Across the food industry, healthy, better-for-you food promotions are becoming more than a “nice thought.” They’re becoming essential to attracting new customers and retaining current traffic. More retailers are launching promotions and reorganizing product assortments as they realize the opportunity to increase their bottom line.
Family Express of northwest Indiana is an example of one such retailer. Convenience Store Decisions recently reported on a new better-for-you initiative at this 68-store chain. For the next two months, children 12 and under who visit one of Family Express’ locations will be offered a free banana, pear or apple while their parents shop. The retailer is also working towards displaying its healthier food options to make it easier for customers to find and select healthy foods. Eventually each store will have a “Better for You” section.
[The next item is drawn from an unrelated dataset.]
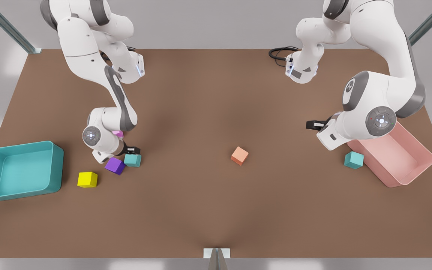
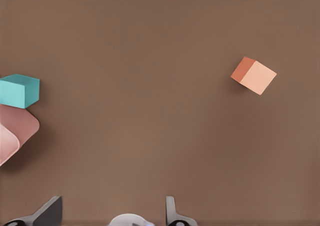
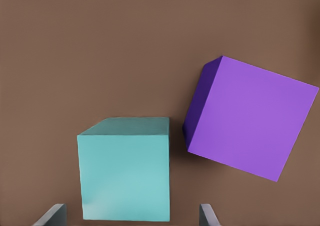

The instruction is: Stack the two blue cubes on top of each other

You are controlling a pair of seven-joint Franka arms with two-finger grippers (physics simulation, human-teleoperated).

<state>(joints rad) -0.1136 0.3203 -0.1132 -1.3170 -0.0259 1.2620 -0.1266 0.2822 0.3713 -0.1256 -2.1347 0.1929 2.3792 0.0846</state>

Convenience store competitors are also making an effort to improve their healthy snack offerings. In June, CVS Pharmacy announced the expansion of its assortment of healthier foods and beverages to more than 2,900 stores nationwide. This includes the expansion of better-for-you snacks at checkout lanes and healthy trend zones. Raw snack foods are currently on display in the summer, and they’ll be followed by vegan options in the fall.
The CVS promotion adapts with the changing seasons and recognizes that healthy snacks are here to stay. Packaged Facts recently released data that should get every retailer fired up about this category. In the past half-decade, healthy-ingredient snacks have seen steady growth. In fact, the market’s compound annual growth rate of 4.7% has outpaced overall food and beverage sales growth. That rate is expected to jump to 5.7% between 2016 and 2020. That translates to $25.4 billion in sales by 2020.
According to Packaged Facts, snack bars are still the largest category of healthy-ingredient snacks, followed by sales of nuts and seeds. In terms of growth, meat snacks continue to be the fastest-growing category within the segment, particularly in supermarkets and convenience stores.
Retailers across different channels are getting the message: Healthy foods attract customers and the expansion can be profitable.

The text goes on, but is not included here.